> _Exercise prompt_
Print all of the records. Exclude the images.

> _Records supplied_

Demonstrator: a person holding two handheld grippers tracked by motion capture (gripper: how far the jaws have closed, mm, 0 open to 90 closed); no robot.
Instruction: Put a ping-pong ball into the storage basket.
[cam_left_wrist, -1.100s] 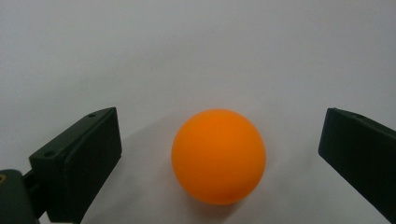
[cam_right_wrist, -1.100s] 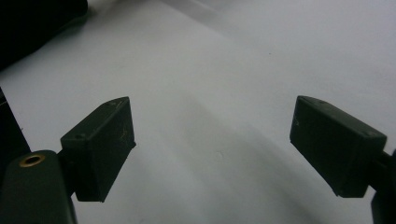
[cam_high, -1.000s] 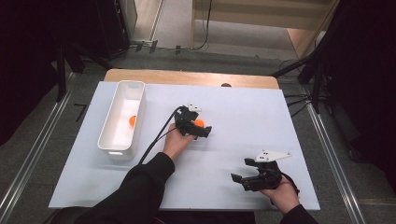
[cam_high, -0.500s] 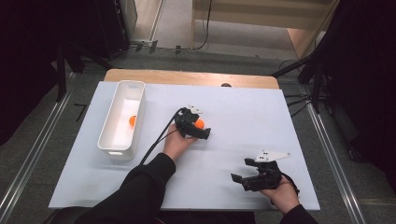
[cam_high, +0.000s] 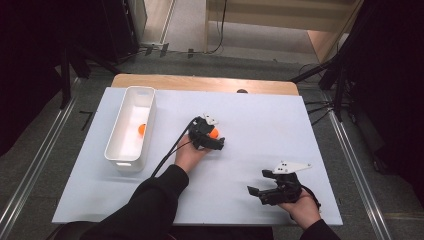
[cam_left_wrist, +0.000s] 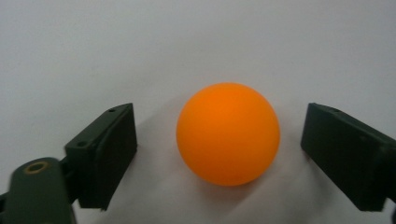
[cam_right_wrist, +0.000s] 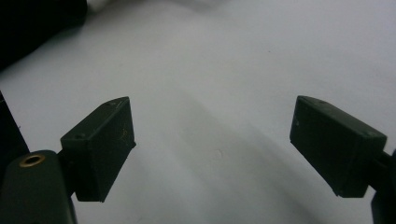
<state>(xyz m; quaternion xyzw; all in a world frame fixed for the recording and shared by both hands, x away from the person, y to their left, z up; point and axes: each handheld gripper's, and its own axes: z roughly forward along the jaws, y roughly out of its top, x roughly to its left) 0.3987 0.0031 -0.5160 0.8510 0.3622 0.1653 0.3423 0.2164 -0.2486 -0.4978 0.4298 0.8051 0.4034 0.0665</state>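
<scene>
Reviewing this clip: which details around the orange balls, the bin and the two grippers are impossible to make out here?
- Orange ball: high view, the left gripper covers most of it; contact with the table is unclear.
- Second ball in the white bin: high view, too small and blurred for detail.
- Right gripper: right gripper view, the bottom edge cuts off its fingers.

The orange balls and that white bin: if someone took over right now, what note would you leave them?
Left tongs: open, straddling an orange ball on the table; gaps on both sides, not gripped.
Right tongs: open, empty, near the table's front right.
White bin: at the left, one ball in the bin already.
Probably left: close on the loose ball, carry it to the bin.
</scene>
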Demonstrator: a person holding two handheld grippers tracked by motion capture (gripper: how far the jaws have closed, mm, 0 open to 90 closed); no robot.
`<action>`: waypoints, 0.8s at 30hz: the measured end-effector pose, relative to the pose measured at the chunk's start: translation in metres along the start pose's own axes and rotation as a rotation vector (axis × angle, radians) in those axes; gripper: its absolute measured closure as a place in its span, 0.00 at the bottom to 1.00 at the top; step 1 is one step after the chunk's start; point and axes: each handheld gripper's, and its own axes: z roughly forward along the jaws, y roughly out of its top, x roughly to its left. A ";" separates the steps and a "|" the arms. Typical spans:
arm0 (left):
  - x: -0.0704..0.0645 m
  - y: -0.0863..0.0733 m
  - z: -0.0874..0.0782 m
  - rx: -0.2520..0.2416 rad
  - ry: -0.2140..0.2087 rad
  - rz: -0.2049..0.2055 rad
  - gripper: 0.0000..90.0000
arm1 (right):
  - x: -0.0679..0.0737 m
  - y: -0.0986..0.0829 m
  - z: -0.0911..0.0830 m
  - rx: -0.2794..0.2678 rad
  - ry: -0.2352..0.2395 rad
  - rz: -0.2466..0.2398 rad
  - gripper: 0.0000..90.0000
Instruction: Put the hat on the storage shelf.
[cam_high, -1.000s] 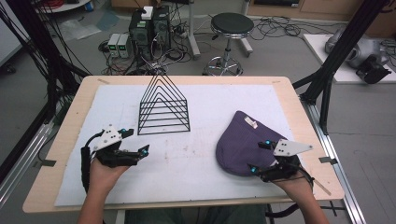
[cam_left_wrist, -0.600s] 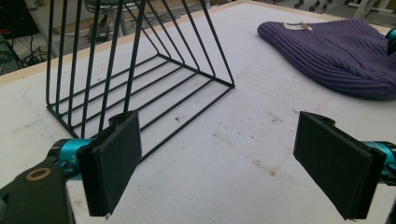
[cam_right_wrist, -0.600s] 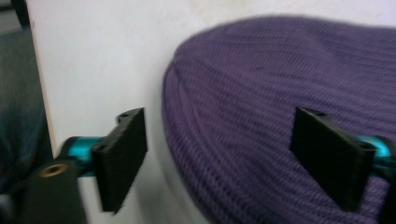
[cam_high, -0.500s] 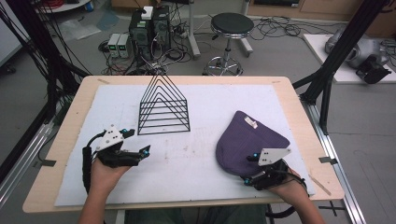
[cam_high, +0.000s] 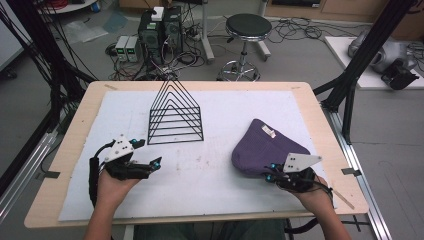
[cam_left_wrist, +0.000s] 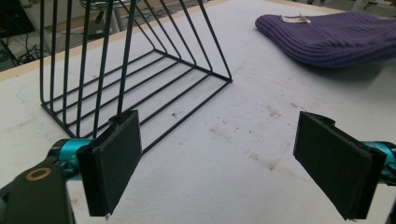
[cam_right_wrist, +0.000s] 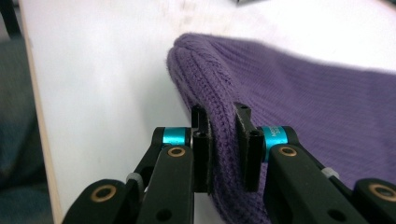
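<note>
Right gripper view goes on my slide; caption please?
Right gripper fingers pinch the ribbed edge of a purple knit beanie on the white table mat.

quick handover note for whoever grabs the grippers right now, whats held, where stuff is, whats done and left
Right gripper: fingers shut on the near rim of the purple knit hat, which lies flat on the white mat at the right.
Left gripper: open, holding nothing, at the left of the mat, just in front of the black wire rack.
Done: hat rim gripped.
Left: the hat is not lifted yet. Probably it goes toward the rack, and the left gripper may be needed to take the other side of the rim.
</note>
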 end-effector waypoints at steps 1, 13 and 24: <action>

> _Result of the exercise_
Demonstrator: a person holding two handheld grippers tracked by motion capture (gripper: how far the jaws have closed, mm, 0 open to 90 closed); no robot.
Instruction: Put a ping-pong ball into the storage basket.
[cam_left_wrist, -1.100s] 
[cam_right_wrist, -1.100s] 
[cam_high, -1.000s] 
[cam_high, -0.500s] 
[cam_high, +0.000s] 
[cam_left_wrist, +0.000s] 
[cam_right_wrist, +0.000s] 
<state>(xyz m; quaternion xyzw; all in a world frame fixed for the recording and shared by both hands, x away from the person, y to their left, z up; point and axes: each handheld gripper's, and its own axes: z roughly forward along the jaws, y roughly out of its top, x roughly to its left) 0.3987 0.0031 -0.5160 0.8510 0.3622 0.1653 0.3423 0.2164 -0.2486 -0.4978 0.4298 0.8051 0.4034 0.0665</state>
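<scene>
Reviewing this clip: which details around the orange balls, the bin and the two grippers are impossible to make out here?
- Orange ball: high view, the left gripper covers most of it; contact with the table is unclear.
- Second ball in the white bin: high view, too small and blurred for detail.
- Right gripper: right gripper view, the bottom edge cuts off its fingers.

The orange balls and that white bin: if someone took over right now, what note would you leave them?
Left tongs: open, straddling an orange ball on the table; gaps on both sides, not gripped.
Right tongs: open, empty, near the table's front right.
White bin: at the left, one ball in the bin already.
Probably left: close on the loose ball, carry it to the bin.
</scene>
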Demonstrator: a person holding two handheld grippers tracked by motion capture (gripper: how far the jaws have closed, mm, 0 open to 90 closed); no robot.
`<action>`: waypoints, 0.8s at 30hz: the measured end-effector pose, relative to the pose measured at the chunk's start: translation in metres along the start pose's own axes and rotation as a rotation vector (axis × angle, radians) in those axes; gripper: its absolute measured closure as a place in its span, 0.00 at the bottom to 1.00 at the top; step 1 is one step after the chunk's start; point and axes: each handheld gripper's, and its own axes: z roughly forward along the jaws, y roughly out of its top, x roughly to its left. A ";" separates the steps and a "|" the arms. Typical spans:
arm0 (left):
  - x: -0.0704..0.0645 m
  - y: -0.0863..0.0733 m
  - z: -0.0874..0.0782 m
  - rx: -0.2520..0.2416 rad
  - ry: -0.2140..0.2087 rad
  - rz: -0.2049..0.2055 rad
  - gripper: 0.0000..90.0000
arm1 (right):
  - x: -0.0679..0.0737 m
  - y: -0.0986..0.0829 m
  - z: -0.0911..0.0830 m
  - rx: -0.2794..0.2678 rad
  - ry: -0.2352..0.2395 rad
  - rz: -0.2466..0.2398 rad
  - gripper: 0.0000..90.0000
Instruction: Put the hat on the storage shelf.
[cam_high, -1.000s] 
[cam_left_wrist, -0.600s] 
[cam_right_wrist, -0.600s] 
[cam_high, -0.500s] 
[cam_high, +0.000s] 
[cam_left_wrist, +0.000s] 
[cam_right_wrist, +0.000s] 
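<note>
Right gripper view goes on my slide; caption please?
Right gripper fingers pinch the ribbed edge of a purple knit beanie on the white table mat.

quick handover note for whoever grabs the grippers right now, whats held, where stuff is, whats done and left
Right gripper: fingers shut on the near rim of the purple knit hat, which lies flat on the white mat at the right.
Left gripper: open, holding nothing, at the left of the mat, just in front of the black wire rack.
Done: hat rim gripped.
Left: the hat is not lifted yet. Probably it goes toward the rack, and the left gripper may be needed to take the other side of the rim.
</note>
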 end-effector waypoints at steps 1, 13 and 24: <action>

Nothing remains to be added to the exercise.